Items listed in a dataset
=====
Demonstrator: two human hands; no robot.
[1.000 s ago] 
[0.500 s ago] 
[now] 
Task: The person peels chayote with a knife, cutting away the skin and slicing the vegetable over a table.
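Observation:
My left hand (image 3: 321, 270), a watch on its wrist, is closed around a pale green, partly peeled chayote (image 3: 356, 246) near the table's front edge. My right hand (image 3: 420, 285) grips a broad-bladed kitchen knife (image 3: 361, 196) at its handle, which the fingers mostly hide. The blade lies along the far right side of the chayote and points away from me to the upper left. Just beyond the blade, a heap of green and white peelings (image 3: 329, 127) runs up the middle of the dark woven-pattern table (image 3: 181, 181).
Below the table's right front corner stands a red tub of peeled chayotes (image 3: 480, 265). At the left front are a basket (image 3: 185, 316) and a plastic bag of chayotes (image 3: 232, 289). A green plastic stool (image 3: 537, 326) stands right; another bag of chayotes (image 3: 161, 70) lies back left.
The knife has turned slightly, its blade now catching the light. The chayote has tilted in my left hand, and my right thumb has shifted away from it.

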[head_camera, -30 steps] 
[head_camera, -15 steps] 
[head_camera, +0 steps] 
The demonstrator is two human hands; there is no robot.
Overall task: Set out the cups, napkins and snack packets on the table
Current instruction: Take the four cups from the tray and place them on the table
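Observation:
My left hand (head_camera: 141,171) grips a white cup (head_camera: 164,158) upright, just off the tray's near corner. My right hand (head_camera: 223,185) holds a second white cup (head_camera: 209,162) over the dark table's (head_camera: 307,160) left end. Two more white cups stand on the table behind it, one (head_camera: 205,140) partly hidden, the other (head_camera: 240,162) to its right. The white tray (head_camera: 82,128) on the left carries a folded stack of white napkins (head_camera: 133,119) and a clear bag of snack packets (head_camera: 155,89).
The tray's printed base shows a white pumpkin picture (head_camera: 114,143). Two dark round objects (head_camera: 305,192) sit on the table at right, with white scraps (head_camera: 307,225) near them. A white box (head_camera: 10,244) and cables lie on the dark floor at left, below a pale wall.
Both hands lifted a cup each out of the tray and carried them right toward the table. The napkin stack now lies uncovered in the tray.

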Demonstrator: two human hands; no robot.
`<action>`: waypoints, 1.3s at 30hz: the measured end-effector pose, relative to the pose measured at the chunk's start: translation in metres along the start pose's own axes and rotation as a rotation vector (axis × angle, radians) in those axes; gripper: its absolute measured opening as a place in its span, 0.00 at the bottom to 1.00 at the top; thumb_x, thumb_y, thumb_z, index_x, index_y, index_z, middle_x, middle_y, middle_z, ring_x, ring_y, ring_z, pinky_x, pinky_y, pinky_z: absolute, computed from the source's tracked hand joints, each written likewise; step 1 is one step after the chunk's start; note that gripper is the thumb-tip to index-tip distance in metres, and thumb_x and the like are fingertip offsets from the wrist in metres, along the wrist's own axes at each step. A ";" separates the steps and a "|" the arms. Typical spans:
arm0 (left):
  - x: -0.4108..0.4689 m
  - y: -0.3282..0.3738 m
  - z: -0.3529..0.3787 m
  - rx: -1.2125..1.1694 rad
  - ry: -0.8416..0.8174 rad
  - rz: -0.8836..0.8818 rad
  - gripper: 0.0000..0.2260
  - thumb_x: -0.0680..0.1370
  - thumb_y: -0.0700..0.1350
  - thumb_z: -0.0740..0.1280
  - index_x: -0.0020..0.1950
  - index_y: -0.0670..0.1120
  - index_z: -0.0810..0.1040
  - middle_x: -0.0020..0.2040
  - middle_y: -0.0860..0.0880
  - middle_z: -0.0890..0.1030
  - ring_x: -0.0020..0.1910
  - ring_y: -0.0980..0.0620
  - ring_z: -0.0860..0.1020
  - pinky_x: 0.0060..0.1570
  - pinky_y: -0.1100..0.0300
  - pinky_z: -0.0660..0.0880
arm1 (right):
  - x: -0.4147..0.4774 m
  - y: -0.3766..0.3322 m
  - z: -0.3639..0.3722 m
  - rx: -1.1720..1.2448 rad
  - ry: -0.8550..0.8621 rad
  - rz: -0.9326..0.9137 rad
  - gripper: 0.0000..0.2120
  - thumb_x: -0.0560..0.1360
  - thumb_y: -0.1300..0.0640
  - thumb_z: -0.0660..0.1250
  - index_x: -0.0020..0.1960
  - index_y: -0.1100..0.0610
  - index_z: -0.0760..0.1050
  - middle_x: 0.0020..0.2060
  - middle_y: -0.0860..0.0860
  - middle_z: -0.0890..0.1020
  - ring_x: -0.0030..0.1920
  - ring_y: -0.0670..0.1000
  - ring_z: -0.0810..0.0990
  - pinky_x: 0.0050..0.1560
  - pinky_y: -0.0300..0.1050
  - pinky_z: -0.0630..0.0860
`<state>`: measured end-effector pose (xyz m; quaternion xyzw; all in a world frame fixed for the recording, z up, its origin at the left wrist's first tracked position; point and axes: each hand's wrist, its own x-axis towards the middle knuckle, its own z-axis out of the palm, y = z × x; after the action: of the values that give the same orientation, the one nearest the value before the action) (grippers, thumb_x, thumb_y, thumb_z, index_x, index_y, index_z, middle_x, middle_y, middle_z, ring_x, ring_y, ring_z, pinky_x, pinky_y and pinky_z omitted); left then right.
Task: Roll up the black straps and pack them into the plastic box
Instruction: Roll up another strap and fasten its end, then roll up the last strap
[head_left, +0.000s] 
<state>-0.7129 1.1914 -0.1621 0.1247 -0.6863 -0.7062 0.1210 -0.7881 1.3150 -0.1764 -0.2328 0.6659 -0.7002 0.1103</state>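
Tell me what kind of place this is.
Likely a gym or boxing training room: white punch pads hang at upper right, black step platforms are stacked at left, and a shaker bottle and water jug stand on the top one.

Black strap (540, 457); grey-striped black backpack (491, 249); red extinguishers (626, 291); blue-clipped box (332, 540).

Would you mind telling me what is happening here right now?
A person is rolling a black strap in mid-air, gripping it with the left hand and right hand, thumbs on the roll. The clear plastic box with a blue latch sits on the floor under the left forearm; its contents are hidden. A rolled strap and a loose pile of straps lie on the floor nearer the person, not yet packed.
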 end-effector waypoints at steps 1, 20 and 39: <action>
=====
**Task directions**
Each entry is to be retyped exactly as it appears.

**Task output**
Demonstrator: two human hands; no robot.
[1.000 s ago] 
[0.500 s ago] 
[now] 
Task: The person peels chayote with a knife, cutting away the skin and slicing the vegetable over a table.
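Observation:
My left hand (image 3: 321, 270), a watch on its wrist, is closed around a pale green, partly peeled chayote (image 3: 356, 246) near the table's front edge. My right hand (image 3: 420, 285) grips a broad-bladed kitchen knife (image 3: 361, 196) at its handle, which the fingers mostly hide. The blade lies along the far right side of the chayote and points away from me to the upper left. Just beyond the blade, a heap of green and white peelings (image 3: 329, 127) runs up the middle of the dark woven-pattern table (image 3: 181, 181).
Below the table's right front corner stands a red tub of peeled chayotes (image 3: 480, 265). At the left front are a basket (image 3: 185, 316) and a plastic bag of chayotes (image 3: 232, 289). A green plastic stool (image 3: 537, 326) stands right; another bag of chayotes (image 3: 161, 70) lies back left.
The knife has turned slightly, its blade now catching the light. The chayote has tilted in my left hand, and my right thumb has shifted away from it.
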
[head_camera, -30 steps] 
[head_camera, -15 steps] 
[head_camera, +0 steps] 
The demonstrator is two human hands; there is no robot.
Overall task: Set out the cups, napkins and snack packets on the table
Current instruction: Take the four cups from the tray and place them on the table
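Observation:
My left hand (head_camera: 141,171) grips a white cup (head_camera: 164,158) upright, just off the tray's near corner. My right hand (head_camera: 223,185) holds a second white cup (head_camera: 209,162) over the dark table's (head_camera: 307,160) left end. Two more white cups stand on the table behind it, one (head_camera: 205,140) partly hidden, the other (head_camera: 240,162) to its right. The white tray (head_camera: 82,128) on the left carries a folded stack of white napkins (head_camera: 133,119) and a clear bag of snack packets (head_camera: 155,89).
The tray's printed base shows a white pumpkin picture (head_camera: 114,143). Two dark round objects (head_camera: 305,192) sit on the table at right, with white scraps (head_camera: 307,225) near them. A white box (head_camera: 10,244) and cables lie on the dark floor at left, below a pale wall.
Both hands lifted a cup each out of the tray and carried them right toward the table. The napkin stack now lies uncovered in the tray.
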
Demonstrator: two human hands; no robot.
`<action>`: waypoints, 1.3s at 30hz: the measured end-effector pose, relative to the pose measured at the chunk's start: translation in metres along the start pose's own axes and rotation as a rotation vector (axis × angle, radians) in those axes; gripper: its absolute measured opening as a place in its span, 0.00 at the bottom to 1.00 at the top; thumb_x, thumb_y, thumb_z, index_x, index_y, index_z, middle_x, middle_y, middle_z, ring_x, ring_y, ring_z, pinky_x, pinky_y, pinky_z: absolute, computed from the source's tracked hand joints, each written likewise; step 1 is one step after the chunk's start; note that gripper is the thumb-tip to index-tip distance in metres, and thumb_x and the like are fingertip offsets from the wrist in metres, along the wrist's own axes at each step. A ";" separates the steps and a "|" the arms. Typical spans:
arm0 (left):
  - x: -0.4108..0.4689 m
  - y: -0.3282..0.3738 m
  - z: -0.3529..0.3787 m
  - rx: -1.2125..1.1694 rad
  - ry: -0.8416..0.8174 rad
  - rz: -0.8836..0.8818 rad
  - gripper: 0.0000..0.2260
  - thumb_x: -0.0680..0.1370
  - thumb_y: -0.0700..0.1350
  - thumb_z: -0.0740..0.1280
  - index_x: -0.0020..0.1950
  - index_y: -0.0670..0.1120
  - index_z: -0.0810..0.1040
  - middle_x: -0.0020..0.2040
  - middle_y: -0.0860..0.0880
  - middle_z: -0.0890..0.1030
  - ring_x: -0.0020..0.1910
  - ring_y: -0.0980..0.0620
  - ring_z: -0.0860..0.1020
  - pinky_x: 0.0060..0.1570
  - pinky_y: -0.1100..0.0300
  - pinky_z: -0.0660..0.0880
arm1 (right):
  - x: -0.4147..0.4774 m
  - y: -0.3766..0.3322 m
  - z: -0.3639..0.3722 m
  - rx: -1.1720..1.2448 rad
  - ry: -0.8550..0.8621 rad
  - rz: -0.9326..0.9137 rad
  - gripper: 0.0000..0.2120
  - thumb_x: -0.0560..0.1360
  - thumb_y: -0.1300..0.0640
  - thumb_z: -0.0660..0.1250
  - index_x: -0.0020..0.1960
  - index_y: -0.1100..0.0610
  - index_z: -0.0760..0.1050
  - middle_x: 0.0020..0.2060
  - middle_y: -0.0860..0.0860
  - middle_z: -0.0890..0.1020
  - ring_x: -0.0030..0.1920
  - ring_y: -0.0670..0.1000
  - ring_z: -0.0810..0.0990
  - pinky_x: 0.0050..0.1560
  - pinky_y: -0.0300..0.1050
  - pinky_z: -0.0630..0.0860
`<state>`: measured end-effector pose (xyz m; quaternion xyzw; all in a world frame fixed for the recording, z up, its origin at the left wrist's first tracked position; point and axes: each hand's wrist, its own x-axis towards the middle knuckle, its own z-axis out of the palm, y = z × x; after the action: of the values that give the same orientation, the one nearest the value before the action) (grippers, thumb_x, thumb_y, thumb_z, index_x, index_y, index_z, middle_x, middle_y, middle_z, ring_x, ring_y, ring_z, pinky_x, pinky_y and pinky_z omitted); left then right.
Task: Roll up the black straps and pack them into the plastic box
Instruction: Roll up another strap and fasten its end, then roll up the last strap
[head_left, +0.000s] 
<state>-0.7129 1.1914 -0.1621 0.1247 -0.6863 -0.7062 0.1210 -0.7881 1.3150 -0.1764 -0.2328 0.6659 -0.7002 0.1103</state>
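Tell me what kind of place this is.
Likely a gym or boxing training room: white punch pads hang at upper right, black step platforms are stacked at left, and a shaker bottle and water jug stand on the top one.

Black strap (540, 457); grey-striped black backpack (491, 249); red extinguishers (626, 291); blue-clipped box (332, 540).

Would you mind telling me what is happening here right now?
A person is rolling a black strap in mid-air, gripping it with the left hand and right hand, thumbs on the roll. The clear plastic box with a blue latch sits on the floor under the left forearm; its contents are hidden. A rolled strap and a loose pile of straps lie on the floor nearer the person, not yet packed.
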 end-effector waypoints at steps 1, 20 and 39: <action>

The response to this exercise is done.